The first week in May saw the announcement that Warren Buffet is leaving Berkshire Hathaway. His retirement is the culmination of secure, comprehensive succession planning efforts. Any business owner nearing the end of their career can take some important lessons from Warren Buffet’s exit.
A clear path forward
Succession plans must complete a difficult task: orderly and easily hand a business to a new owner, ownership group or manager. To do that, several questions have to be answered:
- Who will take over?
- When will the transition happen?
- What will the training program for the new owner or owners look like?
- What will the company look like after you’ve left?
Answering these questions allow your employees and other stakeholders to understand the plans. Clarity during transition leads to security and profitability, decreasing the stress on you as an owner.

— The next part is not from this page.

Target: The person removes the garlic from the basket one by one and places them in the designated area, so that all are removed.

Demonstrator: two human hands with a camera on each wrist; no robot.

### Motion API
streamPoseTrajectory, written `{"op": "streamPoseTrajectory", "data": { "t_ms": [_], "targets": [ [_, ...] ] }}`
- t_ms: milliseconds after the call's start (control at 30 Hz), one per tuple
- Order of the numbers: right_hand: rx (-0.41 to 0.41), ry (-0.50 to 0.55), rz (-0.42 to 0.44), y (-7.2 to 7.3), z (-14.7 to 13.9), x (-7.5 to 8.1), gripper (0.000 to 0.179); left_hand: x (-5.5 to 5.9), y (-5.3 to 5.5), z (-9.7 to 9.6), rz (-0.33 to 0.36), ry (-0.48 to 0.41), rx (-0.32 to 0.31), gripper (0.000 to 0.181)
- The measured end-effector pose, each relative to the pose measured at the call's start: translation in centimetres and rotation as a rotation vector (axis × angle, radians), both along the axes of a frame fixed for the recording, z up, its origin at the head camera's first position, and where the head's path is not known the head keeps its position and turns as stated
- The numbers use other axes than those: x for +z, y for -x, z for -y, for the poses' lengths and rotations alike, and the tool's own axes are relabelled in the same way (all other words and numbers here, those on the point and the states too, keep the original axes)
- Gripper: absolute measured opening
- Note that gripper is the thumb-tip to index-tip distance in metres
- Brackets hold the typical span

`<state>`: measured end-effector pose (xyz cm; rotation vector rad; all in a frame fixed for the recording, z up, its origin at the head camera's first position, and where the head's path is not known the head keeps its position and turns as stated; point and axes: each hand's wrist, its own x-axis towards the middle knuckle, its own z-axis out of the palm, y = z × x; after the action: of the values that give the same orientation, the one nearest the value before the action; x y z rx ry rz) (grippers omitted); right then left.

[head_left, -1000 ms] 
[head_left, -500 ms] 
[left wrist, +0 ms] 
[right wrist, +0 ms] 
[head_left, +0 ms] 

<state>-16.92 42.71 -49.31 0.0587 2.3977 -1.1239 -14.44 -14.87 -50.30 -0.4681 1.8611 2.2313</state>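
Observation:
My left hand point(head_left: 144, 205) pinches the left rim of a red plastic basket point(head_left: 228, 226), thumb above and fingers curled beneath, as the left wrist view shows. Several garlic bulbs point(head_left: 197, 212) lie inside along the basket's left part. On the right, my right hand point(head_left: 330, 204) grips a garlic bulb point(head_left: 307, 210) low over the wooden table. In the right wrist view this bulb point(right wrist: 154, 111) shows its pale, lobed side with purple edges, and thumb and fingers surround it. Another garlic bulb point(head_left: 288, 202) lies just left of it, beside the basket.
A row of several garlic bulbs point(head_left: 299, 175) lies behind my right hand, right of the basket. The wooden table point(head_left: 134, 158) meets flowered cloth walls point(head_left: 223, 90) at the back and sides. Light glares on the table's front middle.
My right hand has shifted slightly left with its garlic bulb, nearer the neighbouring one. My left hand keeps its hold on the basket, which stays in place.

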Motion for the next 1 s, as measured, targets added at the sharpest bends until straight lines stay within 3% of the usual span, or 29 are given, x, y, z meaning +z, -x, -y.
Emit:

One aspect of the succession planning process that is often overlooked but was successful with Buffet’s reveal is confidentiality.
A quiet planning process
Until this week, few watchers had any sign of Buffet’s plans and his possible succession. This appears to be by design. As CNBC explains, there have been years of speculation on Buffet’s eventual successor, but all of that was conjecture. Until a fully fleshed-out plan is in place, revealing your thought process creates confusion.
Succession planning is the antidote to commercial confusion, but an early reveal or speculation creates grist for the employee rumor mill. Taken a step further, such rumors could eventually disrupt whatever plan you consider.
Moving on is natural and it should be simple
Stewarding a business is one of the most rewarding things a person can do with their life. But it doesn’t have to be your entire life. When it comes to retire or move on, you can be ready. With the right representation, you can build your exit the way you wish and in your own time.